* [HOW TO COMPLETE THIS TASK]
Print the listing exactly, but only as far as the line containing "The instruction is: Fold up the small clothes". The first line and that line are both included.

* [MATERIAL FOR THIS TASK]
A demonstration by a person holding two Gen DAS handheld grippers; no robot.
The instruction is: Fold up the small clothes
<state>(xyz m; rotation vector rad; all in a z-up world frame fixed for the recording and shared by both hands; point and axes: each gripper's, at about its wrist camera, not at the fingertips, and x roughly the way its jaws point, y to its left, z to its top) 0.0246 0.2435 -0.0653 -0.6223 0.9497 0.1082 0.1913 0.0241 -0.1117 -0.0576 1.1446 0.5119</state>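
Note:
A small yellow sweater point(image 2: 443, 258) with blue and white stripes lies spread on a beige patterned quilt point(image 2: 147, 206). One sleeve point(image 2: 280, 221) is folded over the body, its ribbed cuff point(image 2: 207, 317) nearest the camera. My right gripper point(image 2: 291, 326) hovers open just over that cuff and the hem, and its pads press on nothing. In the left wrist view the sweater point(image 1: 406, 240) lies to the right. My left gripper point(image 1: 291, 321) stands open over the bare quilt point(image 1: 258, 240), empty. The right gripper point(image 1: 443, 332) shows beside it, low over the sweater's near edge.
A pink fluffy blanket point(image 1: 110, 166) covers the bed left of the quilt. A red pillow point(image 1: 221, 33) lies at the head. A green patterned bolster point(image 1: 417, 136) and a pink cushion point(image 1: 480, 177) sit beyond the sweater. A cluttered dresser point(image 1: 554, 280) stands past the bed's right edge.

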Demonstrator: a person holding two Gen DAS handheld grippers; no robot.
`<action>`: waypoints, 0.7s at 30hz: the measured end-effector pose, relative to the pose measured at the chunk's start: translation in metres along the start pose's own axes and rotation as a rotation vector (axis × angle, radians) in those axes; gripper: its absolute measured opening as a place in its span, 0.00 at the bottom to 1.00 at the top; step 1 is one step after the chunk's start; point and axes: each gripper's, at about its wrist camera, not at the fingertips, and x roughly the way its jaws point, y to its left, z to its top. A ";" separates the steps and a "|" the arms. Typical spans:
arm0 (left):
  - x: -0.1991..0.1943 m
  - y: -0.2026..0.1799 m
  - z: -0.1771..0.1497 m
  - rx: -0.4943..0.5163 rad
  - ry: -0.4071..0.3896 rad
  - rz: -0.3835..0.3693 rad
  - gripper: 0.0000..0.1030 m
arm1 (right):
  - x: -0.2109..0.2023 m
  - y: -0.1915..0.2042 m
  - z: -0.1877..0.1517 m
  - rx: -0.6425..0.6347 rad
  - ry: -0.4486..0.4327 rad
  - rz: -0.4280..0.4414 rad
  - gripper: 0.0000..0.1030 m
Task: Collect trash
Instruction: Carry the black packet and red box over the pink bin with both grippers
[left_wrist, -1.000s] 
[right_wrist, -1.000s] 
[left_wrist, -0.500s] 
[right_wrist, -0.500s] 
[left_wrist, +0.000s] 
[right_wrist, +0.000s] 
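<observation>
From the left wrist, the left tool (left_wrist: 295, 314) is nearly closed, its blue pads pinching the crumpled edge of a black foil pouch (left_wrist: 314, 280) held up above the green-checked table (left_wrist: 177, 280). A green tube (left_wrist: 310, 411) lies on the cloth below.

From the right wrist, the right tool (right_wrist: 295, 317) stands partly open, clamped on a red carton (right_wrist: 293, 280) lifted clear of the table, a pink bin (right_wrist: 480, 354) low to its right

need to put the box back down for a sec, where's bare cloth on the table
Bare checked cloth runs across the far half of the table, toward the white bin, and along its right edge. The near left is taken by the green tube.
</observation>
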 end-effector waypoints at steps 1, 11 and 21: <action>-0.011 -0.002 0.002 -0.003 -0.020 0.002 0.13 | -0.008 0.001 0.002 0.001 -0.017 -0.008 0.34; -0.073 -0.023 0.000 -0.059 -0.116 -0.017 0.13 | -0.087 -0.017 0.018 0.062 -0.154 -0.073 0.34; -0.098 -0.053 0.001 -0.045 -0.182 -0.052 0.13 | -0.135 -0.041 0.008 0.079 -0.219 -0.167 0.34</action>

* [RESULT OF THE EXERCISE]
A demonstration by a person holding two Gen DAS handheld grippers; no robot.
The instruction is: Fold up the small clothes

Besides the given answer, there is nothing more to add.